Crowdsourced map xxxx

Example Ride Report crowdsourced map of Portland streets. Redder streets are more stressful, greener streets more chill. Image via BikePortland.

Since last September, Portland cyclists have been generating bike trip data via the free Ride Report app. Today, Ride Report has completed its Portland beta and is now open for use throughout the United States.

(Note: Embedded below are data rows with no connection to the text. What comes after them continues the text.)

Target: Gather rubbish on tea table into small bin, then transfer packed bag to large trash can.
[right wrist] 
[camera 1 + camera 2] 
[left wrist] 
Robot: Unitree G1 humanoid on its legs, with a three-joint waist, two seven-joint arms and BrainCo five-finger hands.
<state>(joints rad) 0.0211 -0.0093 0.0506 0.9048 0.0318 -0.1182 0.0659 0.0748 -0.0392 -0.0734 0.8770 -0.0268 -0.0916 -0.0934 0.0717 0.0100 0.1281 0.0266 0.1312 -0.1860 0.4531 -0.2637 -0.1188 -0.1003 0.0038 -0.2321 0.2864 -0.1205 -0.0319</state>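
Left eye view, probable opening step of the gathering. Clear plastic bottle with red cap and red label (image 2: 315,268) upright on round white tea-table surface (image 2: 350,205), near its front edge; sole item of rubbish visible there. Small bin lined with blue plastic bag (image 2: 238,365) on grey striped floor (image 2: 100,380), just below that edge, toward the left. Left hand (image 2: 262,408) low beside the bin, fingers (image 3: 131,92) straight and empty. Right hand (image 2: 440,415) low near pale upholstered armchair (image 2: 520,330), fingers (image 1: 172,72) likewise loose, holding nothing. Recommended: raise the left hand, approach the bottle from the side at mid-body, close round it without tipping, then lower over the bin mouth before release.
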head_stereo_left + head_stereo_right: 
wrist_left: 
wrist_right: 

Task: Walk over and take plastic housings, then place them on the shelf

Ride Report, currently available for iPhone only (Android coming soon), runs in the background. The app knows when riders are riding their bikes, and tracks these trips. After each trip it prompts a short one-question survey: was the last trip “stressful” or “chill”? The app aggregates survey data to form a crowdsourced bicycling map showing which routes cyclists rate best and worst. End users–likely to be mostly folks who are already regular riders, according to Ride Report co-founder William Henderson–can track their trips and can view crowdsourced maps. Ride Report also works with municipalities to license data for bicycle planning. Much of the data is available free in an open source format; for full data, cities contract with Ride Report.

BikePortland’s Michael Andersen writes that Ride Report is “simple, seamless, and some of the messages are gently funny, which makes it a pleasure to use.” Andersen’s recent article reviewed Ride Report data maps for Portland, identifying which streets are stressful at which times of day.

There are a few apps that are helping cities better understand cycling patterns. For example, Strava has licensed its trip data to cities. With its trip evaluation tool, Ride Report builds in the additional data layer of the bicyclist experience.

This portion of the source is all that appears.